The problem with EA isn’t just a matter of the market’s reaction. Operationally, EA hasn’t performed well. Net bookings actually are down 4%+ over the past twelve months, according to figures from the company’s fiscal Q1 release. That includes just a 5% increase in digital net bookings, the supposed growth driver.

EA doesn’t disclose non-GAAP figures, but it does seem like earnings growth is relatively minimal. Analyst consensus for EPS this year (and the Street usually uses adjusted figures) suggests a roughly 8% increase year-over-year. There’s some help from share buybacks in there as well.

Even at an admittedly reasonable multiple, that doesn’t look quite enough. And it’s with the help from Apex Legends that spiked the stock above $100 earlier this year. I thought those gains were overdone, and that appears to have been the case. Indeed, Electronic Arts stock fell almost 10% in two sessions when Season 2 of Apex began – and hasn’t recovered since.
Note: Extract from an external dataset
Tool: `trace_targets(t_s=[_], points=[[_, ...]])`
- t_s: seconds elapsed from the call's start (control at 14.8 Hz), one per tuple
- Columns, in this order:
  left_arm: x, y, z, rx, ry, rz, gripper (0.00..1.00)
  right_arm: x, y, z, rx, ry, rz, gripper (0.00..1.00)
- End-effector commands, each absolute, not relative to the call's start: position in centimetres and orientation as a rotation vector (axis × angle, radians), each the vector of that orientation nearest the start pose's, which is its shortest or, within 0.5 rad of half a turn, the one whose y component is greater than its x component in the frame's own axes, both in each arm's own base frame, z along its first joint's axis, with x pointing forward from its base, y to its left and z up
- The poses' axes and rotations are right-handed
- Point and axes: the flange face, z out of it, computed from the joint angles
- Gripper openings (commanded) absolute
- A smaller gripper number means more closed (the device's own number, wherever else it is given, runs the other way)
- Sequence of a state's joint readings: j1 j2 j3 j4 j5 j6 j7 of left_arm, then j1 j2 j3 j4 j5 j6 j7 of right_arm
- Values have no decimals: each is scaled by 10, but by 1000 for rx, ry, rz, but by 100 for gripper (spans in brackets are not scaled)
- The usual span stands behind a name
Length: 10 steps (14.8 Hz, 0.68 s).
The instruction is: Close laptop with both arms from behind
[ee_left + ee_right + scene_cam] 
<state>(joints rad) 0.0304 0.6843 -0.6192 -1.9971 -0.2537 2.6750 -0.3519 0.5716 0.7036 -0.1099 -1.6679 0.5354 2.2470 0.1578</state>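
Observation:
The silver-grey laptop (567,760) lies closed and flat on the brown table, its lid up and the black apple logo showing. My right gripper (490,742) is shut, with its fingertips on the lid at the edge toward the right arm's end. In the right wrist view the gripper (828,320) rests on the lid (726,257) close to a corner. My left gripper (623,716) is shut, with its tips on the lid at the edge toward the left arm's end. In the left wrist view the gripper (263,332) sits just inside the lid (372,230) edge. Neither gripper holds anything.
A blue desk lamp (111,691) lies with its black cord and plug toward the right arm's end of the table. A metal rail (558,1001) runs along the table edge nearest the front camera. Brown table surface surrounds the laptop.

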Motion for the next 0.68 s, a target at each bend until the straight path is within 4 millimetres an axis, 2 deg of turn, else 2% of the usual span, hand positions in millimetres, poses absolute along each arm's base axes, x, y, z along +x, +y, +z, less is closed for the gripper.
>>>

Electronic Arts Stock Lacks a Driver

So what’s the bull case now? The case for just buying video game stocks seems to have run its course. Indeed, rival Activision Blizzard (NASDAQ:ATVI) similarly has fallen sharply from 2018 highs, though ATVI has rallied in recent weeks.

Take-Two Interactive (NASDAQ:TTWO) did almost get back to last year’s levels before a recent fade, but that’s kind of the point. Unlike EA and Activision Blizzard, Take-Two isn’t just reliant on older franchises. Those franchises – whether it’s Call of Duty or Madden – aren’t driving enough growth. It’s Fortnite, and even social gaming, that look more attractive at the moment.

And so the key question for Electronic Arts is: where is its new franchise? Where is its new growth driver? The company doesn’t have an answer right now, which is why EA stock has traded sideways for most of this year.

The Case for EA Stock

To be fair, what EA can deliver might be enough to drive some upside in Electronic Arts stock. EA is cheap, at a little over 20x fiscal 2020 consensus EPS estimates. Back out the company’s cash hoard (about $14 per share)and the multiple drops to a reasonable 17x.

That’s a multiple that likely only prices in single-digit growth – and that’s what Electronic Arts can deliver. So an investor can perhaps afford to be patient here, hoping for an earnings beat later this month, an acceleration in Apex Legends, or new momentum behind one of the legacy sports franchises.

At the same time, however, that’s not a very compelling bull case. And it leaves the same problem: something here needs to change. The old bull case isn’t working. Electronic Arts needs a new one – but it’s not yet clear what it can be.

As of this writing, Vince Martin has no positions in any securities mentioned.